The country pate liver pate arrived.  It was presented with cuts of flatbread, iceberg lettuce, tomato slices and BUTTER.  Pate not fatty enough?  Add a little BUTTER!  That said, this pate was as good as any I’ve had and I was impressed with the portion of it and its presentation on the plate was as if it was meatloaf from Cracker Barrel. The pate was succulent and I’d recommend it to anyone.

Upon ordering the mains, Jones and I went in different directions.  We were at Charleston’s so I could not not order the Steak Charleston.  This was to be a filet that was smothered in some sort of garlic/onion/courgette marinara sauce.  Jones kept it simple by ordering a basic chargrilled strip steak.  We were informed that we did not need to order extra sides as we would be provided with an assortment of peas, potato wedges and flash-fried cauliflower.

It must be said that the entrees were very good.  Being American, I am trained to be skeptical of non-American steak, but Charleston’s got the job done.  I make no apologies for opting to have my meat covered with shit.  I like my meat covered with shit.  Jones was equally satisfied with his cut of meat.  We both raved about the flash-fried cauliflower. The cauliflower was the winner….at the steak house.

It was a lot of food and we declined the pudding menu.  If they even offered one, which I don’t remember.  I like to pretend they did.  They probably didn’t.

The bill came to 55 quid.  I remarked to Jones that I regretted it wasn’t more.  He’s a good kid and it was a pleasure recording with him.  He deserves a FOOD SUPPLEMENT at some point in the future.  Courtesy of ME. 

ME:

Next up….sometime later this summer I record song number 3 in New York City with my friend and partner in Evil Cowards, William Bates.  He’s gonna nail the song and he’s gonna eat and drink his face off.  Courtesy of ME:

ME:

The Title of this Tumblr should be “Songs For Meals”….not “Untitled”.

I am a tumblr novice.  Every time I go to change the title to “Songs For Meals” , I get a prompt saying a link will be sent to my email address to verify my shit.  Then I go to my email, and nothing has been sent.  I’ve clicked on this step 43 times.  43 is a prime number so I know it’s good.  Still nothing has happened.  I don’t care anymore.  The title of my tumblr is “Untitled”.

Welcome to Songs For Meals

Hello! My name is Dick Valentine. I am best known as the lead singer of Electric Six, but I do other things as well.
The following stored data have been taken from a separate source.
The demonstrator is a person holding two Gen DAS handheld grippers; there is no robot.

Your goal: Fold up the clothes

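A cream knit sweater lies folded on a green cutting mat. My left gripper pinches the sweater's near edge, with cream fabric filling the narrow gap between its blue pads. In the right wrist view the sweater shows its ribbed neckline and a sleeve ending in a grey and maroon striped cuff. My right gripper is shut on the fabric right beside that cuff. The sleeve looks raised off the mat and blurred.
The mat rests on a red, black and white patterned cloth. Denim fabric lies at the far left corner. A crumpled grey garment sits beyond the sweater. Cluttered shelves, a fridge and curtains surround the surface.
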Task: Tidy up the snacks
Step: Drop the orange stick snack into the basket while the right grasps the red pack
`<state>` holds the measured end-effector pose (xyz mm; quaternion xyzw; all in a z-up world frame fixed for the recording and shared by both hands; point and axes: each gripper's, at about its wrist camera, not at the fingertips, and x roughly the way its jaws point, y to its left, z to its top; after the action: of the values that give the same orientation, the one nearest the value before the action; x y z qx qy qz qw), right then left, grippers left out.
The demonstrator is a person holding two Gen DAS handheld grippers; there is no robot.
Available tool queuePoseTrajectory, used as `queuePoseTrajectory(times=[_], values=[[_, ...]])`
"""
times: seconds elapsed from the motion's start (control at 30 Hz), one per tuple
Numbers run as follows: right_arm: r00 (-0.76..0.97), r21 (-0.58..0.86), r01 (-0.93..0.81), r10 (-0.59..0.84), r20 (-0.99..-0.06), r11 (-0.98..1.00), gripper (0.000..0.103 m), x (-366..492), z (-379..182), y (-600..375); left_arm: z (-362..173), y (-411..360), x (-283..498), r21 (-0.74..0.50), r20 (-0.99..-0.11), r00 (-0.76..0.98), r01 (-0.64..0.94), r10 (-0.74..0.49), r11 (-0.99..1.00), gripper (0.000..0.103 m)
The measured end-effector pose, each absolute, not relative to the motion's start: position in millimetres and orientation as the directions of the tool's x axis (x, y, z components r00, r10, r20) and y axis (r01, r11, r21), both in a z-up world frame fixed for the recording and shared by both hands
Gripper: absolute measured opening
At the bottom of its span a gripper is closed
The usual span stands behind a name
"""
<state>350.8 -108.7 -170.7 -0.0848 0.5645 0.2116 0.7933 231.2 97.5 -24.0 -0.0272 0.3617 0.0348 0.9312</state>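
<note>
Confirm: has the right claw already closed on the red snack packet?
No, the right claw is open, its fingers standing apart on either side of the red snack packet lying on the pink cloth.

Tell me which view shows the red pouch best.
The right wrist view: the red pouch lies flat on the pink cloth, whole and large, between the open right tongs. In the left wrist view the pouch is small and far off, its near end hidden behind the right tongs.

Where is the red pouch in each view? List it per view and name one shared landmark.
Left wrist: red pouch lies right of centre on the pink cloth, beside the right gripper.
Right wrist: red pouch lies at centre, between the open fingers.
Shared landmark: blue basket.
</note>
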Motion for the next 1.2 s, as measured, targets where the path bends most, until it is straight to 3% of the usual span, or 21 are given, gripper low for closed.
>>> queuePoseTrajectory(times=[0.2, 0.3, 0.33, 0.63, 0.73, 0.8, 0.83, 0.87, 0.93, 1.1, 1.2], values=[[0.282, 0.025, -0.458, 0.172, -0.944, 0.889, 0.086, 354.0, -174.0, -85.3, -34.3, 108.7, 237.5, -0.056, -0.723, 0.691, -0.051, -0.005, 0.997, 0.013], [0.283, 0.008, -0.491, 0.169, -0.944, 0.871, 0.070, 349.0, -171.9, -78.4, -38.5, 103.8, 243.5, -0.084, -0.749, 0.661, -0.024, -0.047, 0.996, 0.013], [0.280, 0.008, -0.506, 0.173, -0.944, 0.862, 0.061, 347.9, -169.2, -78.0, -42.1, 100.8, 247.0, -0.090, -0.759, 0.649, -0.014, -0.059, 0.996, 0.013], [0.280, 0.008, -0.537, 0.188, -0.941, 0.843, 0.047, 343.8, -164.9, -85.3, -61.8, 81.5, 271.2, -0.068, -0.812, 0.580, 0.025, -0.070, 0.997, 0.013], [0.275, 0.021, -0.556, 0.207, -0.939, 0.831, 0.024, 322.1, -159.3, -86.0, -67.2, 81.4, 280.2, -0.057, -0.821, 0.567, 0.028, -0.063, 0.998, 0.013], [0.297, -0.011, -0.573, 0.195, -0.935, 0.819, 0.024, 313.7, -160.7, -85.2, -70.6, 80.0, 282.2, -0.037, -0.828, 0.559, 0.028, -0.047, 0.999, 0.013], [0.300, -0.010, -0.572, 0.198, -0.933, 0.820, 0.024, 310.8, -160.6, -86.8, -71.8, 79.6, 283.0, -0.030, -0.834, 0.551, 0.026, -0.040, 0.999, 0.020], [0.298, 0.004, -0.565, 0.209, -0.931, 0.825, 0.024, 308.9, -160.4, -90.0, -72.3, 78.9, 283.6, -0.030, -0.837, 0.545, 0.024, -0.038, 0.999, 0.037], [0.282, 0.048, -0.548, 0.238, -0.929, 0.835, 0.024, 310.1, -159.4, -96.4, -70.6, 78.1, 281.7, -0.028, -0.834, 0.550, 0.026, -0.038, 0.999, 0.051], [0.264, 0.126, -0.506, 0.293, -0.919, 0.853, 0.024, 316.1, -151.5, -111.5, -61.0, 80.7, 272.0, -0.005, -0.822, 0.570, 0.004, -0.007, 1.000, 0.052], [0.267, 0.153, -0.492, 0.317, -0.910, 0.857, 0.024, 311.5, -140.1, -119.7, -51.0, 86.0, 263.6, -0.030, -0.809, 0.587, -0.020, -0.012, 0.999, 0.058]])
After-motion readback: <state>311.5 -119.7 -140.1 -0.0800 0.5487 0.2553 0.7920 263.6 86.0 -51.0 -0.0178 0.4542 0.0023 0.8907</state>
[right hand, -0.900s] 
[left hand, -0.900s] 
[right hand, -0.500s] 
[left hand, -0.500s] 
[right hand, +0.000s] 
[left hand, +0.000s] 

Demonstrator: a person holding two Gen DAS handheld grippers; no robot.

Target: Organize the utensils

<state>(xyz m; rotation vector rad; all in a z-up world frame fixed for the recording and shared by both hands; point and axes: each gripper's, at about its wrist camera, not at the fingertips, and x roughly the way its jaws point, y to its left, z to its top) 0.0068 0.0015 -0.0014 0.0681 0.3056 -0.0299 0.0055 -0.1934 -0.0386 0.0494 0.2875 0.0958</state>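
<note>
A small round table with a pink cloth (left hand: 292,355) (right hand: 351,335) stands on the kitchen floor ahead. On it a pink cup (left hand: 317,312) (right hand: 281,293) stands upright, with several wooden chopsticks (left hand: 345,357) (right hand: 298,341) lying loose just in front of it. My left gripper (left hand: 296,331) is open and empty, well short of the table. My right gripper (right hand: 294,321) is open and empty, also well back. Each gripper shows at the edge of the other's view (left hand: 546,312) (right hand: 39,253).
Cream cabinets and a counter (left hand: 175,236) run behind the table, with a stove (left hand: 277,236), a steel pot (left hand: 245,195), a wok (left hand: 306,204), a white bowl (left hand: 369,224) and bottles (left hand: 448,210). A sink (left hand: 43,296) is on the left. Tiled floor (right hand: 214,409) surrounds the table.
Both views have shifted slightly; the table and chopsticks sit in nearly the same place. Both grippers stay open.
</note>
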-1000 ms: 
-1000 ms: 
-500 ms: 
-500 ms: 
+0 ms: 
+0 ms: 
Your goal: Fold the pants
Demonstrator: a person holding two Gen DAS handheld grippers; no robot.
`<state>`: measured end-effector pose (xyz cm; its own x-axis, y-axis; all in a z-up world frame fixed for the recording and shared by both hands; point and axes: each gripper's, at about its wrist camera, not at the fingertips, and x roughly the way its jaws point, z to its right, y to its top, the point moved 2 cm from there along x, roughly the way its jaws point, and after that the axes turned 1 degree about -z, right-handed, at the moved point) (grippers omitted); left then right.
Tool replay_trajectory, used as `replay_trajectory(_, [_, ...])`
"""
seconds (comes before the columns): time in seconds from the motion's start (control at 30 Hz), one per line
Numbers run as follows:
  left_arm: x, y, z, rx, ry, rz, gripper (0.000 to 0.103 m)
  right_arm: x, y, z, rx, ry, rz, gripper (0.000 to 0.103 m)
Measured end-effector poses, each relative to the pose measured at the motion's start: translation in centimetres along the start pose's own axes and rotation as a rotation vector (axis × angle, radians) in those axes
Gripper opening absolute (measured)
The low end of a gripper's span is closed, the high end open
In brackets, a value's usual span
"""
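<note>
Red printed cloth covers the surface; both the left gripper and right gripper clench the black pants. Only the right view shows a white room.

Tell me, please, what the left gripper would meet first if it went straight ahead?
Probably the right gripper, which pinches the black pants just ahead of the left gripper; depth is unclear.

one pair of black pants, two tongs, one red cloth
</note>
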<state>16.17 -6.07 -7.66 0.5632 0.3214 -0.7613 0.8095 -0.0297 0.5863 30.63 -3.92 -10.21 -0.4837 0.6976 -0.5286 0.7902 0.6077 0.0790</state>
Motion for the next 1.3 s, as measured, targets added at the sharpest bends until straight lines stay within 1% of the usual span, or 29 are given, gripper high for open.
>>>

I am undertaking a new musical project, the nature of which will be disclosed when it is ready.  But I am starting this blog to document how I am going about recording.  Not the recording itself, but how I am financing it.

Short answer:  I am financing this music project with food.  Over the past couple of years, I have been approached by more than a few people with home recording studios that have offered me free recording.  At this time, those offers have come from people in New York, Los Angeles, Ottawa, London, Paris and Cardiff.  I intend to take all of them up on their offer of free recording.

But me being me, I feel I should give each producer something for his efforts and generosity.  So I am offering to take each producer out to the finest restaurant in his town.  And I am going to blog about the experience.  I am a foodie.  I am a musician.  And now I am a blogger.  This journey will result in a wonderful album and many wonderful meals with wonderful people.  Wonderful.